Les opérateurs et employés des écoles préprimaires privées, réunis sous la bannière du CTSP, ont manifesté ce vendredi matin au Jardin de la Compagnie, à Port-Louis, pour dénoncer la réforme du Grant-in-Aid (GIA). Ils réclament l'ouverture d'un dialogue avec le ministre de l'Éducation et demandent au gouvernement de revoir les mesures annoncées, qu'ils jugent préjudiciables tant pour les établissements que pour la qualité de l'enseignement.
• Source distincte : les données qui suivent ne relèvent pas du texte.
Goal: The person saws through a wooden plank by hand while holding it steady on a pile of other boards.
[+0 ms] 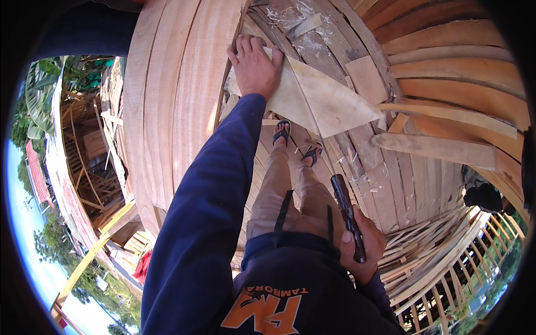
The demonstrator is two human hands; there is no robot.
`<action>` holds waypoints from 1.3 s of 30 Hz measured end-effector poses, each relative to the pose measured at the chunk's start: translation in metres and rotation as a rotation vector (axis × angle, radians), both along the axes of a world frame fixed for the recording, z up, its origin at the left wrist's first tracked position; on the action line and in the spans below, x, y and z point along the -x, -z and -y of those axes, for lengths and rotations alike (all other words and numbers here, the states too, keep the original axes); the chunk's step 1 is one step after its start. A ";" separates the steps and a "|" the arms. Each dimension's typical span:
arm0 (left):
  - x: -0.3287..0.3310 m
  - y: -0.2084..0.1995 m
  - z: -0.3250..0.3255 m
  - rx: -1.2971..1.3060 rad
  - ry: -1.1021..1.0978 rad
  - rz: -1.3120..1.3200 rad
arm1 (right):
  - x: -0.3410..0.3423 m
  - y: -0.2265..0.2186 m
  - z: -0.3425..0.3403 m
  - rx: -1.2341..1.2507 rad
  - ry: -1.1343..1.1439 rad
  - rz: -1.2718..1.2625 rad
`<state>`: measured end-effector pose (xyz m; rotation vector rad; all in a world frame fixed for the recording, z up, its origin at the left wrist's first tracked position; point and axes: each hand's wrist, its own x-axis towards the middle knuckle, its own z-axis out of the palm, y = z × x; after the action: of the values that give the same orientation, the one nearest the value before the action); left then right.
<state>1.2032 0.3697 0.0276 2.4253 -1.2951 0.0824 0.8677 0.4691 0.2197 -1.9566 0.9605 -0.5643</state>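
My left hand [257, 67] reaches forward to the edge of the curved wooden planking [184, 72], its fingers bent over that edge. Just beyond and below the hand lies a pale, flat triangular wooden sheet [335, 103] with a line across it; the hand covers part of it. Close to my right hip, my right hand [363, 245] is closed around a dark brown, glossy rod-like tool [347, 218]. The tool points up and away from me, apart from the wood. Its exact kind cannot be made out.
My sandalled feet [282, 132] stand on a plank floor [402, 190] scattered with shavings [318, 42] and offcuts. Curved ribs [458, 92] rise on the right, with loose boards [435, 149] before them. Stacked strips [430, 245] lie lower right. A dark-clothed person [89, 28] is at upper left.
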 end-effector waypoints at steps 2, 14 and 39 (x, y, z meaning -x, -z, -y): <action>0.000 -0.001 0.000 -0.036 0.008 -0.040 | -0.003 -0.004 0.006 0.027 -0.009 0.011; -0.001 -0.005 0.000 -0.042 0.024 -0.009 | -0.001 -0.002 0.013 -0.006 -0.034 -0.012; -0.005 -0.001 -0.003 -0.053 0.106 0.019 | -0.034 0.008 0.024 0.065 -0.017 -0.012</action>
<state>1.2086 0.3722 0.0286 2.3999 -1.4487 0.0421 0.9019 0.4455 0.2120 -2.0255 0.9430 -0.5814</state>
Parmi les principales inquiétudes figure l'augmentation du nombre d'élèves par classe. Enseignante dans une école préprimaire privée, Corinne Madoosing estime qu'une classe de 20 enfants compromettrait l'encadrement, le suivi et la sécurité des élèves.
Même son de cloche du côté des propriétaires d'établissements. Nathalie Mennelasse Julien affirme que de nombreux opérateurs vivent dans l'incertitude et demandent des réponses concrètes du gouvernement sur leur avenir.
Les assistants-enseignants redoutent, eux aussi, les conséquences de cette réforme sur leur emploi. Maha Elaheeboccus évoque un climat d'inquiétude qui affecte le moral du personnel, craignant des suppressions de postes malgré leurs qualifications.
Ces opérateurs réclament ainsi une rencontre avec le ministre de l'Éducation afin d'engager un véritable dialogue. De son côté, le CTSP prévient que le mouvement pourrait se durcir, une manifestation devant le bureau du ministre est envisagée, tout comme une éventuelle grève de la faim si aucune avancée n'est enregistrée.